§ What is required: Find and copy each line of the data that includes "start".

+--

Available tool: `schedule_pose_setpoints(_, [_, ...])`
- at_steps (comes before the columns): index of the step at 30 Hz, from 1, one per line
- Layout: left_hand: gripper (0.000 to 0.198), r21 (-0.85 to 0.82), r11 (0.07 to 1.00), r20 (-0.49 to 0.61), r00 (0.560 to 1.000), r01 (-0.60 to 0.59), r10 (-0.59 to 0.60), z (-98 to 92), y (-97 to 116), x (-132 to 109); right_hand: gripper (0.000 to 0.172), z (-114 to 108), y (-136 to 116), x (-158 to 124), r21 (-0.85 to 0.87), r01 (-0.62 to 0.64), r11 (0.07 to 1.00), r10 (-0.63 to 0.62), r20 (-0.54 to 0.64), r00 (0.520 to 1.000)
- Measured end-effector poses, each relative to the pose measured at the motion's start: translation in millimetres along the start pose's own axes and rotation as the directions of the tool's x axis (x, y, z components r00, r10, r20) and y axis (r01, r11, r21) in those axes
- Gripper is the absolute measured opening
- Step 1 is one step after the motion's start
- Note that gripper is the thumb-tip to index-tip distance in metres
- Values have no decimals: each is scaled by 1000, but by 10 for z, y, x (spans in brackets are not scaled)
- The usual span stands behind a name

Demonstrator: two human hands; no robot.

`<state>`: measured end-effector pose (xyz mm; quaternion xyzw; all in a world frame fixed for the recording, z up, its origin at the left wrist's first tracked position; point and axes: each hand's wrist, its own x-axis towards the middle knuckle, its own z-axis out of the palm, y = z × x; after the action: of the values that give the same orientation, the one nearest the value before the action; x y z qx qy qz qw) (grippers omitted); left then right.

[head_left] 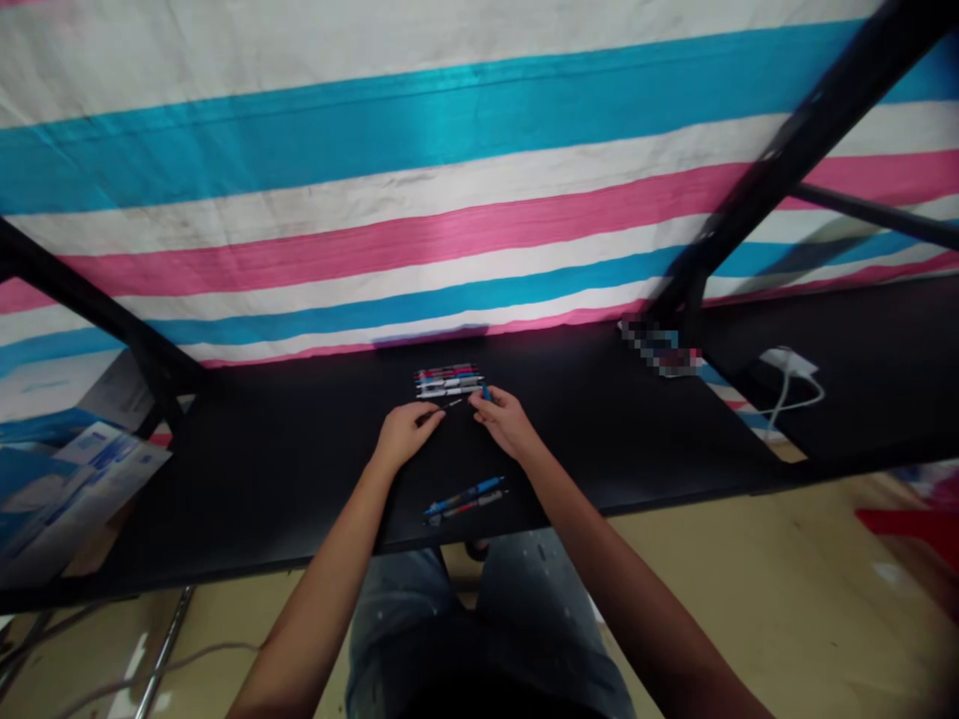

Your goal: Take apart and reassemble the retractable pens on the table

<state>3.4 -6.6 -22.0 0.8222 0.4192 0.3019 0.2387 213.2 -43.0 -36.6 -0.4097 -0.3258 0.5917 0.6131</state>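
Observation:
My left hand [403, 435] pinches a thin dark pen piece [453, 403] with a pale tip that points right. Opposite it, my right hand [509, 423] is closed on a blue pen part [485, 392], held upright between thumb and fingers. The two pieces are close but apart. Just beyond my hands lies a row of several pens [448, 381], side by side, in white, red, blue and dark colours. Nearer to me, a blue pen [465, 495] lies next to a grey and red pen [472, 505] on the black table [285, 469].
A striped sheet [450, 240] hangs behind the table. Dark slanted frame bars [779, 160] rise at both sides. A blurred-out item [663, 348] lies back right. A white adapter with a cable [786, 364] sits farther right. Boxes and papers [82, 479] stand left.

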Motion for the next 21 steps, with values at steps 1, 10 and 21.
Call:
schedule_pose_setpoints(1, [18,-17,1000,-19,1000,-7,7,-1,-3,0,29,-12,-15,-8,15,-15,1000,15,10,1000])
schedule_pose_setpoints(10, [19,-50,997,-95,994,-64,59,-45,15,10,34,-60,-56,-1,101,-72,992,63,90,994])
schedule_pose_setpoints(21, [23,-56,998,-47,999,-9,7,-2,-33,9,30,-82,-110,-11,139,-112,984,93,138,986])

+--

§ Exercise answer:
- Measured end-effector poses, each relative to the pose measured at the motion's start: translation in millimetres along the start pose's own axes and rotation as the directions of the tool's x axis (x, y, z components r00, r10, r20) and y axis (r01, r11, r21) in those axes
- Step 1 is one step after the motion's start

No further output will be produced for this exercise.